WHAT YOU ARE ASKED TO DO:
Find "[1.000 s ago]" below and begin at its line; stop after the line with "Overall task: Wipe". Output those lines exactly, without pictures.

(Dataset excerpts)
▬▬▬▬▬▬
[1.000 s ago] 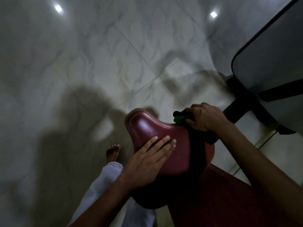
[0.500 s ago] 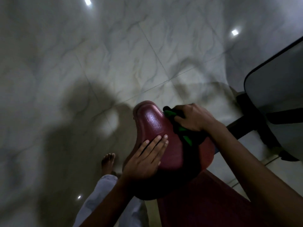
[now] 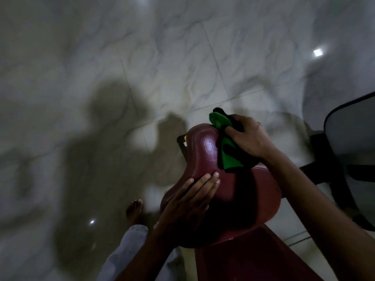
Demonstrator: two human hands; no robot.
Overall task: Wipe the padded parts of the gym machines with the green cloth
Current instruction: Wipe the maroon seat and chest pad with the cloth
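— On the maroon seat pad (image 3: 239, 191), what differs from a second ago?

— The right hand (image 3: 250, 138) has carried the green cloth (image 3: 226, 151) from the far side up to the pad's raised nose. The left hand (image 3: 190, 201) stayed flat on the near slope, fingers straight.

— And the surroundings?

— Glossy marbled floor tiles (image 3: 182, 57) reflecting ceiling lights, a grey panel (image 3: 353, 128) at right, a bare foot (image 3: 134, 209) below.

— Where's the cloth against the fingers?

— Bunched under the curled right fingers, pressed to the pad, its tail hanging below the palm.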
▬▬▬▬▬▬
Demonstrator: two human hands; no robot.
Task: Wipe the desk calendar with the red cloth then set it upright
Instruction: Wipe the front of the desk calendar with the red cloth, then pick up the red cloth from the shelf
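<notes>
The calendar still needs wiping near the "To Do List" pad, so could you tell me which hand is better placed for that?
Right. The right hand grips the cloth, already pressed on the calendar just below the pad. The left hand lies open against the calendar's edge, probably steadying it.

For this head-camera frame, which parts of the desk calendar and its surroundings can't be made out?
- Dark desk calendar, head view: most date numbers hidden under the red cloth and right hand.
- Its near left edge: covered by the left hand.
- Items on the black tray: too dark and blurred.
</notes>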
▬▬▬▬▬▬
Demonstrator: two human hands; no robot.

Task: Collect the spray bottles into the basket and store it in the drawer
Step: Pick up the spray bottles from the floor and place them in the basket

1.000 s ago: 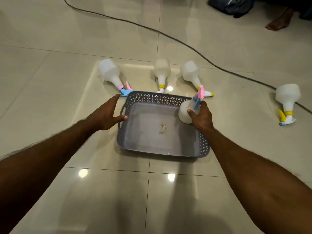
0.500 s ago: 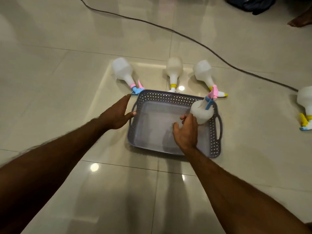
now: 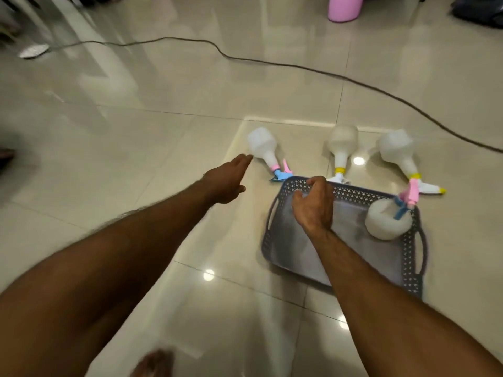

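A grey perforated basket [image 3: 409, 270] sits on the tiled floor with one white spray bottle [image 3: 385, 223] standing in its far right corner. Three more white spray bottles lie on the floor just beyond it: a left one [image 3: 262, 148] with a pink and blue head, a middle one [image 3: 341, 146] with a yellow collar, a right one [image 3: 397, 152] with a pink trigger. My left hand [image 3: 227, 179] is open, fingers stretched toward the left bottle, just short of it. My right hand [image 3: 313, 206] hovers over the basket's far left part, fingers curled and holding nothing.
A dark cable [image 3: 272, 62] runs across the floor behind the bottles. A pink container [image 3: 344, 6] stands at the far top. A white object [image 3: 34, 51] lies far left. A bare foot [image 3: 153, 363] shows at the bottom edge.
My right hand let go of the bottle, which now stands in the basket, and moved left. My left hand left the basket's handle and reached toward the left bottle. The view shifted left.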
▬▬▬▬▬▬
WRITTEN SOLUTION:
[1.000 s ago] 
[0.500 s ago] 
[now] 
Demonstrator: two human hands; no robot.
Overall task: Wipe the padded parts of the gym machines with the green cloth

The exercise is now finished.